Where cash flow ends, credit begins

The numbers on their own describe the size of a gap. The five largest big tech companies are set to spend over a trillion dollars on AI-related capital expenditure between 2025 and 2026, and the capital expenditure of the largest firms is now outpacing their cash flows. The difference is prompting a growing reliance on debt and, increasingly, on private credit.[1]

This is the point where an accounting identity turns into a behavioural question. If a data centre is built with a loan rather than out of earnings, the purchasing power behind that spending is created on the lender's balance sheet: the bank or the credit fund makes the loan first, and the deposit follows. The investment then depends on lenders' appetite for risk as much as on corporate profit. An alternative reading is available: the firms may be drawing down liquid assets they already hold rather than creating new credit, in which case the same spending leaves no fresh claim in the system.[1]

The circle that is hard to see

Much of the financing is opaque and interconnected. Under so-called circular financing, chip manufacturers and hyperscalers take equity stakes in AI firms, which in turn commit to purchasing their chips and compute, linking these players in ways that are difficult to observe and, at times, difficult to value.[1]

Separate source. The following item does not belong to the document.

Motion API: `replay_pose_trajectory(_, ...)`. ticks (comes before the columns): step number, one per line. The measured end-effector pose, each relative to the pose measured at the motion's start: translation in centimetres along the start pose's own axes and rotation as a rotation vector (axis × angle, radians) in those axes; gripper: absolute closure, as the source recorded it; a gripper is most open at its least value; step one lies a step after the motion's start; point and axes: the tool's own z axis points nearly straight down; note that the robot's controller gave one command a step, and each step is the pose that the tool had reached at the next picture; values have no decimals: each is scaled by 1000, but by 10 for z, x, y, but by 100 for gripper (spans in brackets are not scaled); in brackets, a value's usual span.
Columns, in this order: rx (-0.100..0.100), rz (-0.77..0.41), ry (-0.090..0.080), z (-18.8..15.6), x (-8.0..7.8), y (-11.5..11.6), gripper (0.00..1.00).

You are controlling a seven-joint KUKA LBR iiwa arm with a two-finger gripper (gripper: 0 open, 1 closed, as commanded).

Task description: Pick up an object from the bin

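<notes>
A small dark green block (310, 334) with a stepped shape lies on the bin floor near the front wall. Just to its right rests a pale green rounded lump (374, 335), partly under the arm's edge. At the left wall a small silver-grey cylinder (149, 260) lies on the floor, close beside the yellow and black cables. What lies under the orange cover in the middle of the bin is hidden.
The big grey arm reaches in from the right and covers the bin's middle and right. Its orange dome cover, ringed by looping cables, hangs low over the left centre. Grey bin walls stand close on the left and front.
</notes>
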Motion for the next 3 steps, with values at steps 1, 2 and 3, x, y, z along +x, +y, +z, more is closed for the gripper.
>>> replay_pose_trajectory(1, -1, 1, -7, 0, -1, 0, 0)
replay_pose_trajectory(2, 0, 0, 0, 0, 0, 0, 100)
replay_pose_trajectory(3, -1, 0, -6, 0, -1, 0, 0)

In August I looked at data-centre bonds on this page and wrote that the obligation stays with a strongly rated issuer while the yield is set at speculative levels. That observation was about individual pieces of paper; what is added now is the aggregate. When the place the obligation sits and the risk its buyer is paid for come apart, the same investment looks solid at one end of the chain and fragile at the other. The circular structure hides that split, because the buyer's balance sheet and the seller's sit inside the same loop.[1], [3]

The route a correction would take

On the supervisory side, ESMA sets out its own measure: the disconnect between stretched technology valuations and deteriorating macro-financial conditions increases the risk of sudden market corrections. That reading on the valuation side and the reading on the capital-expenditure side are two ends of one chain. Valuations rest on ambitious expectations of future earnings and are concentrated among a small number of firms, and because households now hold more wealth in equities a sharp repricing could pass through more forcefully to consumption. A correction would not stop in portfolios; it would reach demand through what households expect to be able to spend. There is an alternative: if equity wealth is concentrated at the top of the income distribution, the same loss of value reaches a narrow group rather than consumption broadly.[1], [2]

That leaves an observable signal. If the capital expenditure of the largest firms keeps outpacing their cash flows, the share of AI investment financed by debt and private credit can be expected to rise, and that share is the quantity to watch. Its direction separates an investment programme funded out of earnings from one that depends on creditors; in the second, a disappointing return hits not only the share price but the repayment schedule.[1]